» **Assignment**:
Only the lines from the top of the records below through the line containing "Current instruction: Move" should be printed, exactly and without pictures.

START Given entries

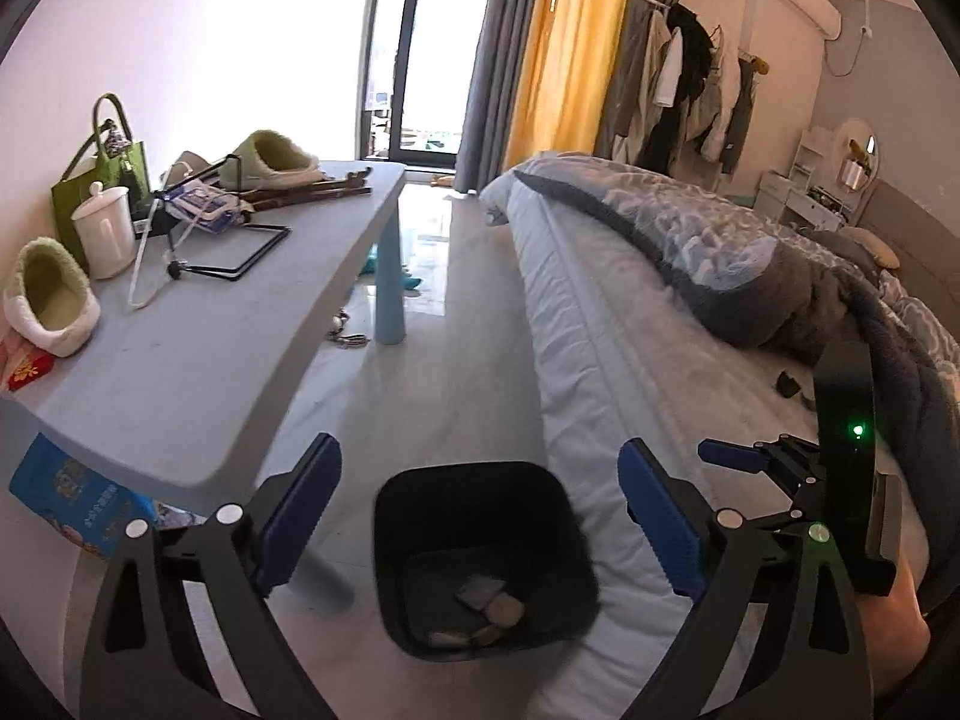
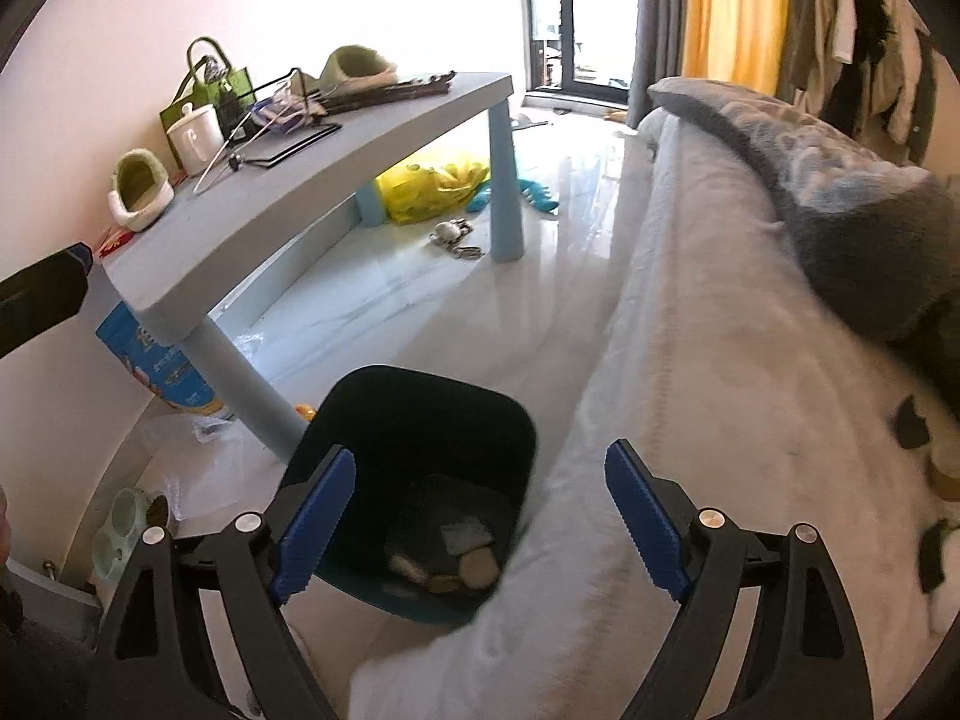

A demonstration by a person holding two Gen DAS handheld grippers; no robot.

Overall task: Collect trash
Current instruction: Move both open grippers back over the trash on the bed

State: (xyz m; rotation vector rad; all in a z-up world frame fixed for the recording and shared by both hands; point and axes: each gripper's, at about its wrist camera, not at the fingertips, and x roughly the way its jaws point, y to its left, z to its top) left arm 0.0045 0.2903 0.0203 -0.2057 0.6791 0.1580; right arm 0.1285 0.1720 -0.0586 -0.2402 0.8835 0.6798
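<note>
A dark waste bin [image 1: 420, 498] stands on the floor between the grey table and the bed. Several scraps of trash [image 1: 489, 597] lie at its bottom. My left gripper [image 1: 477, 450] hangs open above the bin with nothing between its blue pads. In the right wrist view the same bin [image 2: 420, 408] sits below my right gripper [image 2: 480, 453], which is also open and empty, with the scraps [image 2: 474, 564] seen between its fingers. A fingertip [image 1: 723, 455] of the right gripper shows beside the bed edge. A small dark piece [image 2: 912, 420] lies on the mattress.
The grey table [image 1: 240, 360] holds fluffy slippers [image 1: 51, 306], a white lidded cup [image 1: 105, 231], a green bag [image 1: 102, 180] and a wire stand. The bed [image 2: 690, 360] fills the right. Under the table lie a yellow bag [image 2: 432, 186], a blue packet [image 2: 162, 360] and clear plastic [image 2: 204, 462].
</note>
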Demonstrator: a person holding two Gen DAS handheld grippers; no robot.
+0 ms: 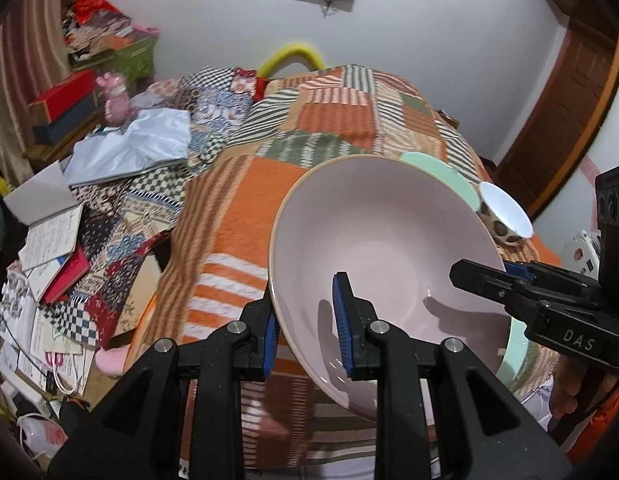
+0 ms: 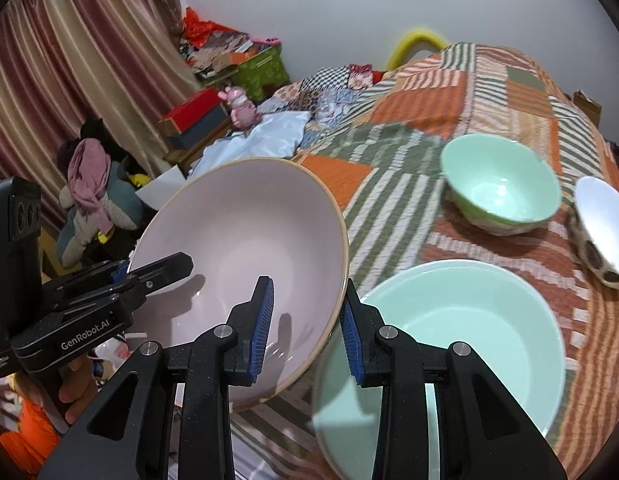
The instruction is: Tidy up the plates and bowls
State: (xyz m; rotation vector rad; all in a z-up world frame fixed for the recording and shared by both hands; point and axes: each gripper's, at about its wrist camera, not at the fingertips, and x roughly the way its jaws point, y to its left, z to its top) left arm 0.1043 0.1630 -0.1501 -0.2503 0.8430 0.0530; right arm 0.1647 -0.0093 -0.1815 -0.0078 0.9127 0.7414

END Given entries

» **Answer to the problem**:
A demonstration by a person holding two Gen DAS handheld grippers; no robot.

Overall task: Collect trash
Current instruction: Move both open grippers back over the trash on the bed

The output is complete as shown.